### Assigned task
Determine how many of the lines below include "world", then respond with that number and no other text.

[[ Recorded information, beginning ]]

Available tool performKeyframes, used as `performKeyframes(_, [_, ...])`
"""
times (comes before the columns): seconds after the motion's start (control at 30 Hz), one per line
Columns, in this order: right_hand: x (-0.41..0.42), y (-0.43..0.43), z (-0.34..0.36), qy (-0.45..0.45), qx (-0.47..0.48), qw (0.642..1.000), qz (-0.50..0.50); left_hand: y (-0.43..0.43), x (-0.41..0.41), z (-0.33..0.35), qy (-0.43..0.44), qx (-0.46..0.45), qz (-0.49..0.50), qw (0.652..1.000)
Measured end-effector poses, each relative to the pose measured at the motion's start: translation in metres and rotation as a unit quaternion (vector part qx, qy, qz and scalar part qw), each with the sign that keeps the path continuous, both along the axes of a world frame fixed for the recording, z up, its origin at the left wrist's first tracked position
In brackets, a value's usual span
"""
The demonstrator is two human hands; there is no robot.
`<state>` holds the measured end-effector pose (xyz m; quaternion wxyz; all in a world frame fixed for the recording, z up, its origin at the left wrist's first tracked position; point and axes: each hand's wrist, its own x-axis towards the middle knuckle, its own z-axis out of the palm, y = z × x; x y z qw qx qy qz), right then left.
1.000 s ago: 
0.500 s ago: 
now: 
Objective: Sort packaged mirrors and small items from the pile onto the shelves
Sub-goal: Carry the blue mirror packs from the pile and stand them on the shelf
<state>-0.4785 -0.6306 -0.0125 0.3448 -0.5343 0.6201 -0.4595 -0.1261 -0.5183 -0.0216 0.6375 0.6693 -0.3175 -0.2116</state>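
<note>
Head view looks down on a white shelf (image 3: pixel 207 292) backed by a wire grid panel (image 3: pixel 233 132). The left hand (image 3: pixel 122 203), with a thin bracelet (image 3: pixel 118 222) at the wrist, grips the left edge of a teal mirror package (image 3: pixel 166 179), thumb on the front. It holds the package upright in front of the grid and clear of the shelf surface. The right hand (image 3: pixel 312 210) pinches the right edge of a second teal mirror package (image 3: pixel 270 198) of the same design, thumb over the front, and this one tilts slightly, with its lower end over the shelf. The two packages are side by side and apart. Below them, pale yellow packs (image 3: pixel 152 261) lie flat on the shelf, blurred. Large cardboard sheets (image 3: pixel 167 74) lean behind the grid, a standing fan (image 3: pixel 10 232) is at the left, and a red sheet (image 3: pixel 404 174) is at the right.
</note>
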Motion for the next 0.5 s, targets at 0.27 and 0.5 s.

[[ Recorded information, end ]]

### Task response
2